* _WHAT IS REQUIRED_:
Please output the listing exactly as it stands, but omit any images.
┄┄┄┄┄┄┄┄┄┄
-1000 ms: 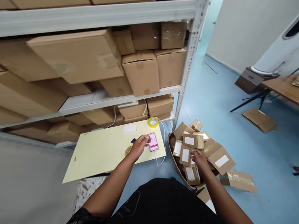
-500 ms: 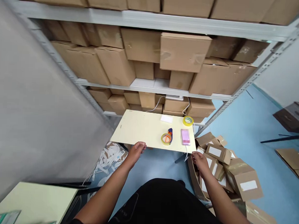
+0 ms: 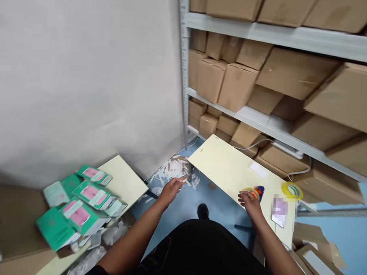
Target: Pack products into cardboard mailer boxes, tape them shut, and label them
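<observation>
My left hand (image 3: 171, 191) hangs over the floor between two pale tables, its fingers loosely bent and apart, nothing visible in it. My right hand (image 3: 250, 202) hovers at the near edge of the right-hand table (image 3: 221, 165), fingers slightly spread and seemingly empty. Just behind it, partly covered, are a roll of tape (image 3: 250, 192) and a blue and orange tool (image 3: 260, 192) I cannot make out. A wide yellow tape roll (image 3: 292, 190), a blurred phone-like object (image 3: 279, 211) and a white slip (image 3: 258, 170) lie on the same tabletop.
On the left table (image 3: 116, 173) lie several green and pink packets (image 3: 91, 195) beside an open carton (image 3: 18, 219). Shelving (image 3: 282, 34) full of cardboard boxes stands behind the right table. Paper scraps (image 3: 174, 169) litter the floor; opened cartons (image 3: 321, 257) lie at lower right.
The view has swung left, bringing the left table with its green packets into sight. My right hand has moved from the table's right corner to beside the tape roll.
</observation>
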Demonstrator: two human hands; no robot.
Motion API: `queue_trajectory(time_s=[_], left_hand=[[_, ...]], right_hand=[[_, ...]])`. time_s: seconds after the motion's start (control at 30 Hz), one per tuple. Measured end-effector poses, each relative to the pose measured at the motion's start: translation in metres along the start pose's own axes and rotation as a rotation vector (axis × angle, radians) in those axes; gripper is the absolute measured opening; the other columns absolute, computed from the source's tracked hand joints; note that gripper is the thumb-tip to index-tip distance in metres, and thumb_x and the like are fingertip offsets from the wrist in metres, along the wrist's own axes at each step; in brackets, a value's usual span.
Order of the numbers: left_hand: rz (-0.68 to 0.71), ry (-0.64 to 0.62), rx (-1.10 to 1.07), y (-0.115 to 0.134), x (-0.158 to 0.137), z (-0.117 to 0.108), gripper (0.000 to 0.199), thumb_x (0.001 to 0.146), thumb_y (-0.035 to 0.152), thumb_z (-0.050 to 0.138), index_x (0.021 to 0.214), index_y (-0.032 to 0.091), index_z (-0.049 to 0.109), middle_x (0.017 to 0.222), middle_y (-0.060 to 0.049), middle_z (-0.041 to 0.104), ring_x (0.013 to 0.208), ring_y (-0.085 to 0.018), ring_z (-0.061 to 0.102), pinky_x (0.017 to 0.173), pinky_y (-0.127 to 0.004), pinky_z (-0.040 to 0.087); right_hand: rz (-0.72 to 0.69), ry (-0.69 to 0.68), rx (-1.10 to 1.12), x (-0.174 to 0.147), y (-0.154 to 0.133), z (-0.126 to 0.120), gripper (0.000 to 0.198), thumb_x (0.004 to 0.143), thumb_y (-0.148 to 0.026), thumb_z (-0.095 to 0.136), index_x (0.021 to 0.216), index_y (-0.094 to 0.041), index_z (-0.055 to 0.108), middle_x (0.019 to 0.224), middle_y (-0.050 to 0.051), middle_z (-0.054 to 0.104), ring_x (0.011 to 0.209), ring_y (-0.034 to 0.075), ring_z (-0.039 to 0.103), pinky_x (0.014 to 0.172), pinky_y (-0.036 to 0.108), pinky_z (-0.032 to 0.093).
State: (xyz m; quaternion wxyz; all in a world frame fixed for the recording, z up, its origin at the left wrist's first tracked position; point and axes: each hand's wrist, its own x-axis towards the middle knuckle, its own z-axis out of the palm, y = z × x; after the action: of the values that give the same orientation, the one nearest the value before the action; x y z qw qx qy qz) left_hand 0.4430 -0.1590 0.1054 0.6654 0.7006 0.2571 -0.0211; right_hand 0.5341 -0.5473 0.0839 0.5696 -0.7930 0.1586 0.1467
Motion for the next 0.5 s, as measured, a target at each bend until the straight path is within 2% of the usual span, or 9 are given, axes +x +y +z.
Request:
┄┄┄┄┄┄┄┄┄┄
* _RESULT FOR THIS EXERCISE_:
-1000 ms: 
-500 ms: 
+0 ms: 
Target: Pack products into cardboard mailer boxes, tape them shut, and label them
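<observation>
My left hand (image 3: 171, 191) hangs over the floor between two pale tables, its fingers loosely bent and apart, nothing visible in it. My right hand (image 3: 250, 202) hovers at the near edge of the right-hand table (image 3: 221, 165), fingers slightly spread and seemingly empty. Just behind it, partly covered, are a roll of tape (image 3: 250, 192) and a blue and orange tool (image 3: 260, 192) I cannot make out. A wide yellow tape roll (image 3: 292, 190), a blurred phone-like object (image 3: 279, 211) and a white slip (image 3: 258, 170) lie on the same tabletop.
On the left table (image 3: 116, 173) lie several green and pink packets (image 3: 91, 195) beside an open carton (image 3: 18, 219). Shelving (image 3: 282, 34) full of cardboard boxes stands behind the right table. Paper scraps (image 3: 174, 169) litter the floor; opened cartons (image 3: 321, 257) lie at lower right.
The view has swung left, bringing the left table with its green packets into sight. My right hand has moved from the table's right corner to beside the tape roll.
</observation>
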Demonstrator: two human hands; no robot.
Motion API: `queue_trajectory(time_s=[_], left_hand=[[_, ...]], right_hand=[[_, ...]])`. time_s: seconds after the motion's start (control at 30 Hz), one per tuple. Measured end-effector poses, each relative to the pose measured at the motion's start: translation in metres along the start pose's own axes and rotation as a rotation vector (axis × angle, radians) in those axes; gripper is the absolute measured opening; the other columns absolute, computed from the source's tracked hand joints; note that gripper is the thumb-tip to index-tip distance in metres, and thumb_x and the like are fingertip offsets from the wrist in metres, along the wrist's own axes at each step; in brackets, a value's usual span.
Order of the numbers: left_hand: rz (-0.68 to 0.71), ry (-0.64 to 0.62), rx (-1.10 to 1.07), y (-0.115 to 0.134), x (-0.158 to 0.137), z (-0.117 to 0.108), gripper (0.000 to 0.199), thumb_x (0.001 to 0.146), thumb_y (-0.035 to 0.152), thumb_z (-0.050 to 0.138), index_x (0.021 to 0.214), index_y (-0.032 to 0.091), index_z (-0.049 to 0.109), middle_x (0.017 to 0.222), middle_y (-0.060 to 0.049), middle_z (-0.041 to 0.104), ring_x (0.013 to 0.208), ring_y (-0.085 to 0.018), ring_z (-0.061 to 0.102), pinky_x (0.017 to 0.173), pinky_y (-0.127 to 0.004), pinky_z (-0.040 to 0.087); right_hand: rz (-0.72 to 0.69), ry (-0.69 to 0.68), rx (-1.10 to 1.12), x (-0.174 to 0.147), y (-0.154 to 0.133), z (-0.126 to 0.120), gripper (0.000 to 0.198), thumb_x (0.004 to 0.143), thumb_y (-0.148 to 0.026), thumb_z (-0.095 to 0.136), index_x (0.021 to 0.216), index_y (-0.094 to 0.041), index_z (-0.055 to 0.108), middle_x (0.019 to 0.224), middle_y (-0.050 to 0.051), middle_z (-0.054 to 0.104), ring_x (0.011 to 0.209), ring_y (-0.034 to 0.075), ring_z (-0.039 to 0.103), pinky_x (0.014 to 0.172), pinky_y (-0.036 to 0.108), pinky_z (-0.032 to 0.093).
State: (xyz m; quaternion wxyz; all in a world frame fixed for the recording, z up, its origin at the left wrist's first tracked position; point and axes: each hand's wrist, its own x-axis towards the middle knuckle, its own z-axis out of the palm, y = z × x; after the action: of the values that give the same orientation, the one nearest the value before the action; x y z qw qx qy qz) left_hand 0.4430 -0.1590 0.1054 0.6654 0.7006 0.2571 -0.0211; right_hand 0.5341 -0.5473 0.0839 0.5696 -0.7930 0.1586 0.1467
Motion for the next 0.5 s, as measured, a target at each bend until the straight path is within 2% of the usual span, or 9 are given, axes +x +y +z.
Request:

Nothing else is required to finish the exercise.